### SOURCE DATA
_ _ _

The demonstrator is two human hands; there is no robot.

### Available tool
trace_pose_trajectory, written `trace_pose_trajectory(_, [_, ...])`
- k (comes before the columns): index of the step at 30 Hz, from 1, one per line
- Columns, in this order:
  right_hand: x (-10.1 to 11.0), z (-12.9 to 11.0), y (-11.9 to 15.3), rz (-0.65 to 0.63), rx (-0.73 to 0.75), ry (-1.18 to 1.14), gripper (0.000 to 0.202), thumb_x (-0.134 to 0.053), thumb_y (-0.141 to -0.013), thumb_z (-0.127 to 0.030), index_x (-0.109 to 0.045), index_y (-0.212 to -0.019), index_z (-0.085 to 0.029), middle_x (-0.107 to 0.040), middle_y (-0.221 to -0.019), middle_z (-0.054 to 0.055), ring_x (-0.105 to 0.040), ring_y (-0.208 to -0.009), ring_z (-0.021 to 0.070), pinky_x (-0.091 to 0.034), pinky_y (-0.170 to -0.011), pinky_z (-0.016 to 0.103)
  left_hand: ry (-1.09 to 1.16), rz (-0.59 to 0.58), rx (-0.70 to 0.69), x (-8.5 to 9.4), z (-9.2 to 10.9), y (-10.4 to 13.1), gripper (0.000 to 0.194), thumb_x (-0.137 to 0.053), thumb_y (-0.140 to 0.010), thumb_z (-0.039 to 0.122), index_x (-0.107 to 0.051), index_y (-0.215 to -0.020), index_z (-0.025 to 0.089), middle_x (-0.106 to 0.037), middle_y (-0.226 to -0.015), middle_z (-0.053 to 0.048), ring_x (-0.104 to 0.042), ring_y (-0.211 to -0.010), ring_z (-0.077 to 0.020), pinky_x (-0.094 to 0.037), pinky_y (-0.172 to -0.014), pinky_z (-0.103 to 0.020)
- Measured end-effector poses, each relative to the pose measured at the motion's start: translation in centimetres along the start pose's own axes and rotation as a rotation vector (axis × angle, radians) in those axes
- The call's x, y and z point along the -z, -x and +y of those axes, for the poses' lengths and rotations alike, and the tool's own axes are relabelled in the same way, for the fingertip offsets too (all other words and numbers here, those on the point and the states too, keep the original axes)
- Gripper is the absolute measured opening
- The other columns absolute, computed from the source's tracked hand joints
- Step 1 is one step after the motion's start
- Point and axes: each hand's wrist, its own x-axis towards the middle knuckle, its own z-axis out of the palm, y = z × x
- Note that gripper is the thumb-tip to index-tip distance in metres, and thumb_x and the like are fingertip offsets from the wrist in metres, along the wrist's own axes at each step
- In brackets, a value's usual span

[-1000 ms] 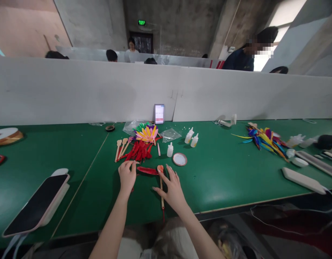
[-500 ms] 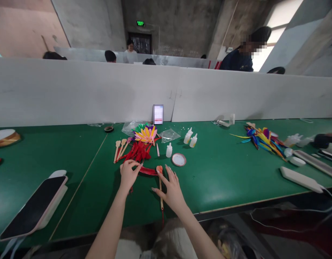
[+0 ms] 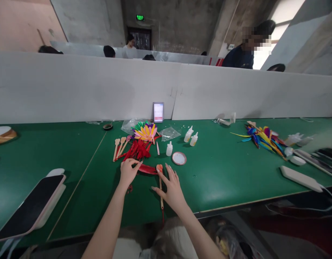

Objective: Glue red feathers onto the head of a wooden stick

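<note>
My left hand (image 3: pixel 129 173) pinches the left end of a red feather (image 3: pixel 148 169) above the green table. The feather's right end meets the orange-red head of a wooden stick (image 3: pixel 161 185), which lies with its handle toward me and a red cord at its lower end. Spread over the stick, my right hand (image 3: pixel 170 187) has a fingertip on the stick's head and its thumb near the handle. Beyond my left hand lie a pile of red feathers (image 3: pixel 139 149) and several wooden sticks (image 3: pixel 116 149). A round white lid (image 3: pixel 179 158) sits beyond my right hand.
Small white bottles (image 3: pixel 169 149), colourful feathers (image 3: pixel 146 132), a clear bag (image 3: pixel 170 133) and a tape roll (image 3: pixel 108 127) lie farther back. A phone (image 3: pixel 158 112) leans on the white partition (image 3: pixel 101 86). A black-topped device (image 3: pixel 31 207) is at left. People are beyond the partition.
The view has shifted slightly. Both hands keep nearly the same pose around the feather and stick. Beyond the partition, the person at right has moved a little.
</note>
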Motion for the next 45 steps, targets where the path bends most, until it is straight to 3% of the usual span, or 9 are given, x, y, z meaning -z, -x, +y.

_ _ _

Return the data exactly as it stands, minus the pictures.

### EXPECTED ANSWER
The demonstrator is two human hands; there is no robot.

### Available tool
trace_pose_trajectory, written `trace_pose_trajectory(_, [_, ...])`
- k (comes before the columns): index of the step at 30 Hz, from 1, one per line
- Columns, in this order:
  right_hand: x (-10.1 to 11.0), z (-12.9 to 11.0), y (-11.9 to 15.3), rz (-0.65 to 0.63), rx (-0.73 to 0.75), ry (-1.18 to 1.14), gripper (0.000 to 0.202), thumb_x (-0.134 to 0.053), thumb_y (-0.141 to -0.013), thumb_z (-0.127 to 0.030), index_x (-0.109 to 0.045), index_y (-0.212 to -0.019), index_z (-0.085 to 0.029), middle_x (-0.107 to 0.040), middle_y (-0.221 to -0.019), middle_z (-0.054 to 0.055), ring_x (-0.105 to 0.040), ring_y (-0.208 to -0.009), ring_z (-0.021 to 0.070), pinky_x (-0.091 to 0.034), pinky_y (-0.170 to -0.011), pinky_z (-0.016 to 0.103)
  left_hand: ry (-1.09 to 1.16), rz (-0.59 to 0.58), rx (-0.70 to 0.69), x (-8.5 to 9.4), z (-9.2 to 10.9), y (-10.4 to 13.1), gripper (0.000 to 0.194), thumb_x (-0.137 to 0.053), thumb_y (-0.140 to 0.010), thumb_z (-0.039 to 0.122), index_x (-0.107 to 0.051), index_y (-0.215 to -0.020), index_z (-0.025 to 0.089), middle_x (-0.106 to 0.037), middle_y (-0.226 to -0.015), middle_z (-0.053 to 0.048), ring_x (-0.104 to 0.042), ring_y (-0.211 to -0.010), ring_z (-0.077 to 0.020), pinky_x (-0.094 to 0.037), pinky_y (-0.172 to -0.014), pinky_z (-0.103 to 0.020)
- Measured end-effector poses, each relative to the pose measured at the motion's start: translation in centimetres along the start pose's own axes and rotation as a rotation vector (axis × angle, radians) in those axes
- The call's x, y and z point along the -z, -x and +y of those axes, for the poses' lengths and rotations alike, and the tool's own axes are relabelled in the same way, for the fingertip offsets too (all other words and numbers here, those on the point and the states too, keep the original axes)
- Gripper is the absolute measured opening
- The other columns absolute, computed from the source's tracked hand joints
- Step 1 is one step after the motion's start
- Point and axes: each hand's wrist, its own x-axis towards the middle knuckle, its own z-axis out of the palm, y = z × x
- Note that gripper is the thumb-tip to index-tip distance in metres, and thumb_x and the like are fingertip offsets from the wrist in metres, along the wrist's own axes at each step
- In brackets, a value's usual span

[-1000 ms] 
[-500 ms] 
[+0 ms] 

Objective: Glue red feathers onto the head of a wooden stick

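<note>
My left hand (image 3: pixel 129 173) pinches the left end of a red feather (image 3: pixel 148 169) above the green table. The feather's right end meets the orange-red head of a wooden stick (image 3: pixel 161 185), which lies with its handle toward me and a red cord at its lower end. Spread over the stick, my right hand (image 3: pixel 170 187) has a fingertip on the stick's head and its thumb near the handle. Beyond my left hand lie a pile of red feathers (image 3: pixel 139 149) and several wooden sticks (image 3: pixel 116 149). A round white lid (image 3: pixel 179 158) sits beyond my right hand.
Small white bottles (image 3: pixel 169 149), colourful feathers (image 3: pixel 146 132), a clear bag (image 3: pixel 170 133) and a tape roll (image 3: pixel 108 127) lie farther back. A phone (image 3: pixel 158 112) leans on the white partition (image 3: pixel 101 86). A black-topped device (image 3: pixel 31 207) is at left. People are beyond the partition.
The view has shifted slightly. Both hands keep nearly the same pose around the feather and stick. Beyond the partition, the person at right has moved a little.
</note>
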Motion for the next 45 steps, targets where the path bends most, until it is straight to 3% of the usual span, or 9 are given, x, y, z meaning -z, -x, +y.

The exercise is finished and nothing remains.